Но ротонда сбереглась случайно, волею непредвиденного, и здесь всегда было спокойно, как в приемной вечности: не выгонят, примут, дождешься, попросят зайти через неделю.
Два запыленных и в пятнах окна открывали возвышающий впечатление прекрасный вид на ржавые крыши домов и едва пропускали в зал ущербный сумеречный свет. Потолок ротонды, расписанный самоучкой, которых на Руси всегда и поныне водится больше, чем остального, живописал танец упитанных амурчиков с толстыми ляжками, выпуклыми брюшками и короткими воробьиными крылышками. Амурчики улыбались, но неуверенно и жалко, словно и сами забыли, что их рассмешило.

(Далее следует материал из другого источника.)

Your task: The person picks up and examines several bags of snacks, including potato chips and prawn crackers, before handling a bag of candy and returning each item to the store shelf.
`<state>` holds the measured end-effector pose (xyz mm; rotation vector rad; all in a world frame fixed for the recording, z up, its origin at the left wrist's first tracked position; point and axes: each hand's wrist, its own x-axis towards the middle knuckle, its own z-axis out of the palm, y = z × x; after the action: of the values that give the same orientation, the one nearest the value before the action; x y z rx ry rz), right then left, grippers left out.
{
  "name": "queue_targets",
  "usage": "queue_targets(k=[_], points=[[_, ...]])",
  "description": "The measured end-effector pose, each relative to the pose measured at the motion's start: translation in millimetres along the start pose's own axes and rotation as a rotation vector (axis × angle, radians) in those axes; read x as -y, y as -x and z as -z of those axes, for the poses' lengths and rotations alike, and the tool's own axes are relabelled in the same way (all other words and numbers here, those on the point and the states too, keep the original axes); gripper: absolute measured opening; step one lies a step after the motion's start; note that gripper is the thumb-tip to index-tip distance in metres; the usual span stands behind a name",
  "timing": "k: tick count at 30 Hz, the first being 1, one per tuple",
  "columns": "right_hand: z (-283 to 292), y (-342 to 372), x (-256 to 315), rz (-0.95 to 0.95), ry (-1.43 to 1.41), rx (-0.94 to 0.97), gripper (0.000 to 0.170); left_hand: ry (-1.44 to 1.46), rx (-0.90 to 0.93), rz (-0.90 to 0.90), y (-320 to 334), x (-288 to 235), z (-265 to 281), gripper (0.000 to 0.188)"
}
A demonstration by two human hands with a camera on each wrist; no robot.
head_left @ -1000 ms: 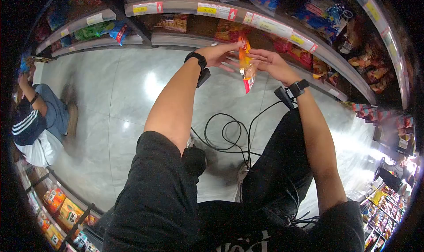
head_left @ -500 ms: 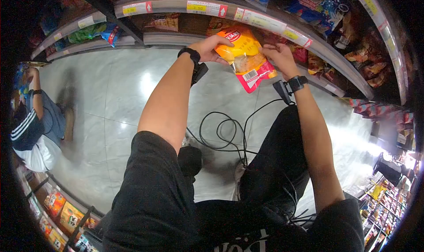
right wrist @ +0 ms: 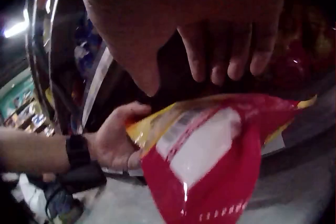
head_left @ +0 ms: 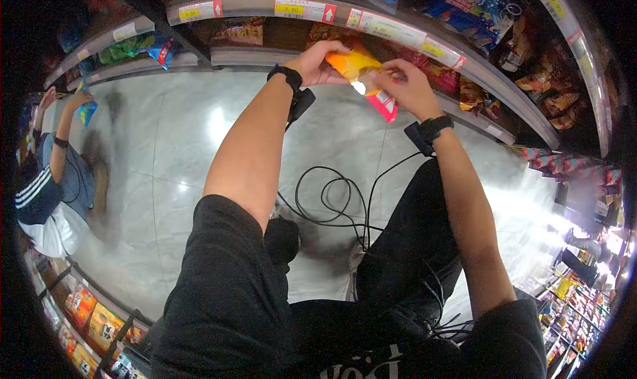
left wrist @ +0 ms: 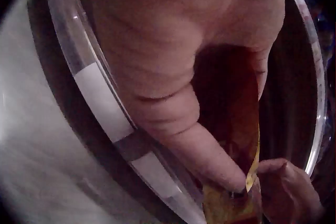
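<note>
A yellow and red snack bag (head_left: pixel 359 65) with a clear window is held up in front of the shelf, tilted with its red end down to the right. My left hand (head_left: pixel 317 63) grips its yellow end, the thumb along one face. In the right wrist view the red end of the bag (right wrist: pixel 210 166) shows a white label and a barcode. My right hand (head_left: pixel 409 87) is at the bag's right side, overlapping it in the head view. From the right wrist, its extended fingers (right wrist: pixel 239 61) and thumb hang spread just above the bag's edge.
A shelf edge with price labels (head_left: pixel 391 28) curves across just beyond the hands, with packaged snacks (head_left: pixel 240 31) below it. A black cable (head_left: pixel 332 173) lies looped on the floor. At left another person (head_left: pixel 56 180) crouches, holding a blue packet (head_left: pixel 87 113).
The bag swung from edge-on to facing me, then tilted away again. The left hand kept its grip while the right hand moved at its side. The other person's packet came into view.
</note>
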<state>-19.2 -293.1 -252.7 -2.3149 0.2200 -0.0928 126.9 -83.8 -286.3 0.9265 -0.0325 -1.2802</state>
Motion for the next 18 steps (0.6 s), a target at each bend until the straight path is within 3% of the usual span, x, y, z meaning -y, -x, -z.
queue_targets(k=[2,5,9,11,12,15,16,18], points=[[-2.8,8.0,14.6,0.088,0.149,-0.016,0.063,0.005,0.083,0.007,-10.2,-4.2,1.4,0.062],[6.6,12.0,30.2,-0.059,0.036,0.1,0.062,0.079,0.223,-0.089,-10.5,-9.4,-13.2,0.073],[4.6,-1.7,-20.6,-0.162,-0.082,0.015,0.065,0.08,0.269,-0.169,-11.0,-10.9,-24.8,0.075],[5.2,-10.4,-57.1,-0.222,-0.249,0.01,0.066,0.038,0.24,-0.175,-17.0,-7.0,-24.0,0.073],[5.3,-12.6,-58.2,-0.276,-0.265,-0.111,0.061,0.017,0.227,-0.18,-16.3,-8.0,-26.5,0.072],[39.6,-10.6,-55.0,-0.538,-0.23,-0.105,0.054,-0.089,0.024,-0.199,-8.0,-12.1,-25.7,0.064],[33.8,-9.1,-63.1,-0.499,-0.55,-0.268,0.023,-0.079,-0.029,-0.203,-12.3,-10.7,-15.7,0.06],[35.5,-15.2,-114.1,-0.417,-0.506,-0.366,0.022,-0.057,-0.138,-0.215,-20.3,-7.0,5.3,0.052]])
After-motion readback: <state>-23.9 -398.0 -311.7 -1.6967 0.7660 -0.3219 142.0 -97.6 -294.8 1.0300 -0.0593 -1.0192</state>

Деревянные колонны, в давности полированные и крытые лаком, теперь гримасничали глубокими таинственными трещинами, где по ночам пересвистывались сверчки.
Потолок во многих местах также потрескался и обрушился, обнажив переплетные дранки, и оттого амурчики не все были в сборе, некоторых недоставало, но зато по окружности потолка прекрасно сохранились пышные букеты невиданных цветов. Возможно, когда-то в ротонде кипела и булькала жизнь, такая далекая и непохожая на нашу, но теперь в болезненной скуке тишины опадала улыбка с румяных лиц, и они обретали рисованную трагедийность, и у всякого, кто смотрел на голозадых подстрекателей любви, выступали слезы жалости, минеральный сок неумершего сердца, готового откликнуться на выпавший из старой книги пожелтевший и ломкий, как голос юности, почтовый листок: мол, так и так, милая, теперь я далеко-далеко, по другую глубину оправданности страдания, но — будто вчера — мои губы лелеют тепло твоих уст, а пальцы мои — о! — пальцы мои еще помнят струение твоих золотистых волос... ах, черт возьми, неужели это было?